» **Instructions for the task**
All lines up to and including the one that contains "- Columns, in" are to be transcribed exactly, starting from the first line of the records.

» **Records supplied**
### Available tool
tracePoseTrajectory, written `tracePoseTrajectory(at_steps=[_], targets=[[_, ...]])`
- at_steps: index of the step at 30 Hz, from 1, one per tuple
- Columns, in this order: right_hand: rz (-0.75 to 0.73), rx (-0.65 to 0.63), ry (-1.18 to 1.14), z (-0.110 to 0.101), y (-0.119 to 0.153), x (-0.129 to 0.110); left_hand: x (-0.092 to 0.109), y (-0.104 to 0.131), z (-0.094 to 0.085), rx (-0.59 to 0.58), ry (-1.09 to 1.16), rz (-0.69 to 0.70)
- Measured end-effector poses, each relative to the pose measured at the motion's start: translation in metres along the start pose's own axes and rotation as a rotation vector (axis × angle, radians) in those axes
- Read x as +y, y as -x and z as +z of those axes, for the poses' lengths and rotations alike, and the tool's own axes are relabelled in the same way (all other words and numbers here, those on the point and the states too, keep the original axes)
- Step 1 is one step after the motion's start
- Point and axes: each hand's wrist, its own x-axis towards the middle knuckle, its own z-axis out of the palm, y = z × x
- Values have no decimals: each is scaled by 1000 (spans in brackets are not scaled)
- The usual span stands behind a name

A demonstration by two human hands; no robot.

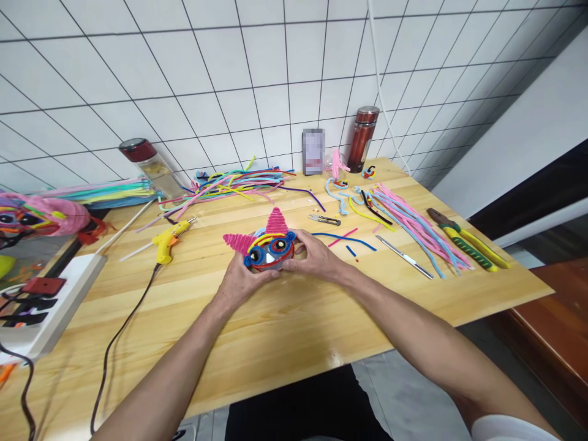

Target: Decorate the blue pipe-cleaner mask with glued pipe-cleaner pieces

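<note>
Between my two hands is a pipe-cleaner mask [271,250], a creature face with pink pointed ears, blue and red ringed eyes, a yellow brow and a white tooth. My left hand [245,278] grips its left lower edge, thumb along the bottom. My right hand [312,254] closes on its right side, thumb under the red mouth line. The mask is held just above the wooden table [220,349]. A blue pipe cleaner [344,236] lies just right of my right hand. Thread snips [324,220] rest beyond that hand.
At left lie a yellow glue gun [169,241] with its cord and a white power strip [68,306]. Pipe cleaners [239,184] are heaped at the back. To the right are a craft knife [404,256], a pink-and-blue bundle [418,226] and pliers [463,239]. A red flask [362,141] and phone [313,152] stand behind.
</note>
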Motion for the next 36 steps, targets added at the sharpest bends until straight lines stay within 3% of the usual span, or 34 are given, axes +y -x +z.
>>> tracePoseTrajectory(at_steps=[11, 19, 27, 36], targets=[[44, 8, -15, 3, 0, 7, 1, 0, -1, 6, -26, -8], [-14, -9, -13, 1, -2, 4, -2, 0, -1, -12, -23, -44], [-8, -15, -65, 1, 0, -1, -5, 0, 0, -24, -6, 10], [19, -39, -70, -1, 0, 0, 6, 2, 0, 10, -29, -19]])
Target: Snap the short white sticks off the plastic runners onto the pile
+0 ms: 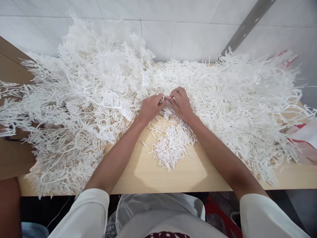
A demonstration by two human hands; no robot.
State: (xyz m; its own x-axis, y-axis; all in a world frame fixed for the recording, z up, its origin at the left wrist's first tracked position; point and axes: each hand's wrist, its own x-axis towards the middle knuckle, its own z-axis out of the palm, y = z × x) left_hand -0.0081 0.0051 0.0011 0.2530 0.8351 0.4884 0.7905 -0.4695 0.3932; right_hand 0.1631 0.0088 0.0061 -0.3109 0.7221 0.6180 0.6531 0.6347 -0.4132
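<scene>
The white strand (163, 98) points roughly forward lengthwise, pinched in the left grip (151, 107); right grip (181, 104) curls in alongside, its hold unclear.

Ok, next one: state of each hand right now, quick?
Left hand: closed, apparently pinching a thin white strand.
Right hand: fingers curled near the left's fingertips; whether it grips anything cannot be told.

Behind the flat, pale wooden table (218, 180) stands a white tiled wall (158, 36) — and across it, a slanting, straight grey metal bar (247, 26).
</scene>
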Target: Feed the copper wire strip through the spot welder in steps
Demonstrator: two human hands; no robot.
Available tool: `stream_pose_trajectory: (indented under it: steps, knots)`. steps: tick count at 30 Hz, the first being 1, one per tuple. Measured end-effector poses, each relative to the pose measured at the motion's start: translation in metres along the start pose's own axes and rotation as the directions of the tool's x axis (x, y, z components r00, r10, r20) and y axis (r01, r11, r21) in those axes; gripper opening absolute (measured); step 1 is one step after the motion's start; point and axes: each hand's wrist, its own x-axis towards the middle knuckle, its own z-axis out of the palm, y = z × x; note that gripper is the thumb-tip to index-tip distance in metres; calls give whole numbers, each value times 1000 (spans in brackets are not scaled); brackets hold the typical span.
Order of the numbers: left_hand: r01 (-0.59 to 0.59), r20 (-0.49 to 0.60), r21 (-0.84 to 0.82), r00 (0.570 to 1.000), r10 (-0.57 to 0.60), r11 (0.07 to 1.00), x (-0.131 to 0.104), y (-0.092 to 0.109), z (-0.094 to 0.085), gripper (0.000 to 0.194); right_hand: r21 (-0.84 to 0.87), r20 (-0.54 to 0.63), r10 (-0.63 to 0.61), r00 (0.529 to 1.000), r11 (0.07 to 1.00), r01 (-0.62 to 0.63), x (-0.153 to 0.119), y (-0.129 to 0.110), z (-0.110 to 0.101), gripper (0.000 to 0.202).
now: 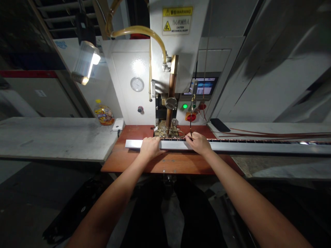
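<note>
Two bare hands press a long grey metal rail (227, 146) flat on the reddish wooden work plate (129, 162) of a white bench machine (178, 41), whose copper-coloured vertical rod (170, 100) comes down just beyond the fingertips. The left hand (150, 147) lies palm-down over the rail near its left end, fingers curled loosely across the top edge; the right hand (199, 143) rests on it just beside, fingertips pinched at the far edge, where a thin dark pin (191, 129) stands, though whether they actually grip it cannot be told. The rail runs beneath both palms and extends well past the right hand, off over the stone bench (51, 137). Done well, this step appears to call for even downward pressure from both hands, the rail kept square under the rod and the fingertips held clear of the brass fixture (165, 132) between them. A lamp (85, 63) lights the scene; a yellow bottle (103, 113) stands well left of the fingers.
</note>
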Motion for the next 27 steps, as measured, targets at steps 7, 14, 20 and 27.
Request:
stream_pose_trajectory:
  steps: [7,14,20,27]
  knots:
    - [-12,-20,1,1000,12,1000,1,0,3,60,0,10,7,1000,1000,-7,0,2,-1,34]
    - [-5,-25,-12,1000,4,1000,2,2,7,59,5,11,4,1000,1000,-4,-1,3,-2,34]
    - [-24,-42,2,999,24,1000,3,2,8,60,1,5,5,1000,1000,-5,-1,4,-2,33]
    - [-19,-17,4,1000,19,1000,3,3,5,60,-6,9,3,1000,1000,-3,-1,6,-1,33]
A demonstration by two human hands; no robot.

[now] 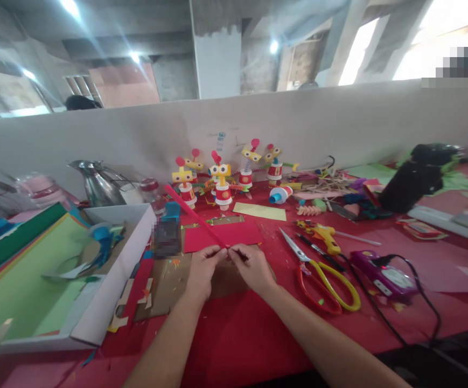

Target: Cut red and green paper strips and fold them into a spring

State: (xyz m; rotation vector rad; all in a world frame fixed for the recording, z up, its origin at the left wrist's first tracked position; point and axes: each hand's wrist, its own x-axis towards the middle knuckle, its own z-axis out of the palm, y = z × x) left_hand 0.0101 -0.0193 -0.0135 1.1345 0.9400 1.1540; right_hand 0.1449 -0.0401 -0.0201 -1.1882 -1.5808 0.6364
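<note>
Between my two hands is a long red paper strip (195, 211), its free end pointing up and to the left. My left hand (205, 267) pinches the strip's near end. Right beside it, the fingertips of my right hand (252, 265) close on the same end, and the two hands nearly touch. Beneath them lie a sheet of red paper (237, 233) and a brown cardboard piece (163, 285). To the right rest large scissors (318, 275) with one red and one yellow handle, blades apart.
Several paper-cup figures (223, 188) stand at the back. On the left is a white box (116, 269) of coloured paper. A yellow glue gun (327, 234), a black pen (318, 250) and a purple power socket (385, 275) lie right, with cables. A metal jug (100, 183) stands behind.
</note>
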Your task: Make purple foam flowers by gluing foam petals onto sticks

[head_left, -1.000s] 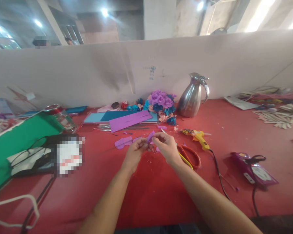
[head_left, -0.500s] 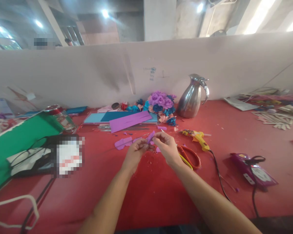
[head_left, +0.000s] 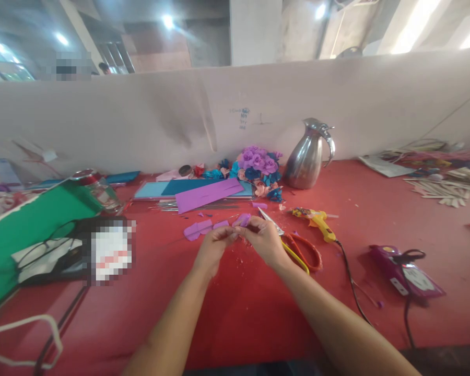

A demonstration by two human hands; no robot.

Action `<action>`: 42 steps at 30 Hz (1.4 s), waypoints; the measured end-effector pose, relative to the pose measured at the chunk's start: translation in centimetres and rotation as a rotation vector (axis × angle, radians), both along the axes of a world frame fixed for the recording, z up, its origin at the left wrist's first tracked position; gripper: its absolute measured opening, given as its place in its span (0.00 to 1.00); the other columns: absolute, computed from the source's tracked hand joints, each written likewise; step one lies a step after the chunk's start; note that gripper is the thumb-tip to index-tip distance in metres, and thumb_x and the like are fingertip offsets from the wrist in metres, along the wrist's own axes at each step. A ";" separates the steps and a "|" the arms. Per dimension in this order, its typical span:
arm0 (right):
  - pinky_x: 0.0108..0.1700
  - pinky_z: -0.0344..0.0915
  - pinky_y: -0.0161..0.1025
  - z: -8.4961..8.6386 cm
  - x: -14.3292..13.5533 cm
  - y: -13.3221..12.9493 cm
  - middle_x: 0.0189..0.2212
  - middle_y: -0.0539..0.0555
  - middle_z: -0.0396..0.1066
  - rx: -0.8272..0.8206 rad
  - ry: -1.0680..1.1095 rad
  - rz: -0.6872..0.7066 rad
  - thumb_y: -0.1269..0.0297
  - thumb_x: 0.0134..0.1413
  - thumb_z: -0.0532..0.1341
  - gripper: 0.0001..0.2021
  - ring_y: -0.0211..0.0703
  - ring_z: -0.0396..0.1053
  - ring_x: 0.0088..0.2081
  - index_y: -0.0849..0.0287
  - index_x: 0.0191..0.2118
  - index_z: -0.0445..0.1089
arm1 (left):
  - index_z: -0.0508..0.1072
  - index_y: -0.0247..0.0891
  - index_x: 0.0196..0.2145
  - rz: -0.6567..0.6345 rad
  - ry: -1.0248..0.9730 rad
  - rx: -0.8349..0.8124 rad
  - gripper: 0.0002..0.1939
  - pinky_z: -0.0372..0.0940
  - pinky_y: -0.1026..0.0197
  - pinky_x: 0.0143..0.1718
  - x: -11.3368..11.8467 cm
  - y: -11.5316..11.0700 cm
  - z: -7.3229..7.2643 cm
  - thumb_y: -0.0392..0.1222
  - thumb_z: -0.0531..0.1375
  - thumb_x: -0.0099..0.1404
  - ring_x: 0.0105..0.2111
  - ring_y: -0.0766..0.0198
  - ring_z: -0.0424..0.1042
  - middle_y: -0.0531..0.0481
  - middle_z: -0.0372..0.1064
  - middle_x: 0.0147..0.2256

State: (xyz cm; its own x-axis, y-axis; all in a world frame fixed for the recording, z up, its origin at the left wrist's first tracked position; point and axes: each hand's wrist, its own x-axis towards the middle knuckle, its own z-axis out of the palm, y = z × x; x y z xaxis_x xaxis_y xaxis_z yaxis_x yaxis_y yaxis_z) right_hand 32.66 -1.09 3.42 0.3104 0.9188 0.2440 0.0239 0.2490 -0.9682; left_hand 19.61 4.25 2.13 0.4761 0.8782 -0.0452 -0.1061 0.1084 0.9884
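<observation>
A small purple paper petal is pinched between my two hands over the middle of the red table. My left hand has its fingertips closed at the lower edge of the petal, and my right hand grips it from the other side. The two sets of fingertips meet and hide part of the paper. Just beyond my left hand lie cut purple paper pieces. Scissors with orange and yellow handles rest to the right of my right hand, their blades partly showing.
Behind the hands are a purple paper sheet on blue sheets and a pile of paper flowers. A steel jug, a yellow glue gun with its cord and a purple power strip stand right. A glass jar leans left.
The petal has tipped from upright to lying flatter between my fingers. My right hand has turned and come lower, so more of the scissor blades shows.
</observation>
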 end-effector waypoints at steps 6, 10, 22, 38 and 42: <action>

» **Output**
### Available tool
tracePoseTrajectory, written `tracePoseTrajectory(at_steps=[_], targets=[[_, ...]])`
- at_steps: index of the step at 30 Hz, from 1, one per tuple
- Columns, in this order: right_hand: rz (-0.75 to 0.73), rx (-0.65 to 0.63), ry (-1.18 to 1.14), z (-0.110 to 0.101), y (-0.119 to 0.153), x (-0.129 to 0.110); left_hand: x (-0.092 to 0.109), y (-0.104 to 0.131), z (-0.094 to 0.085), rx (-0.59 to 0.58), ry (-1.09 to 1.16), rz (-0.69 to 0.70)

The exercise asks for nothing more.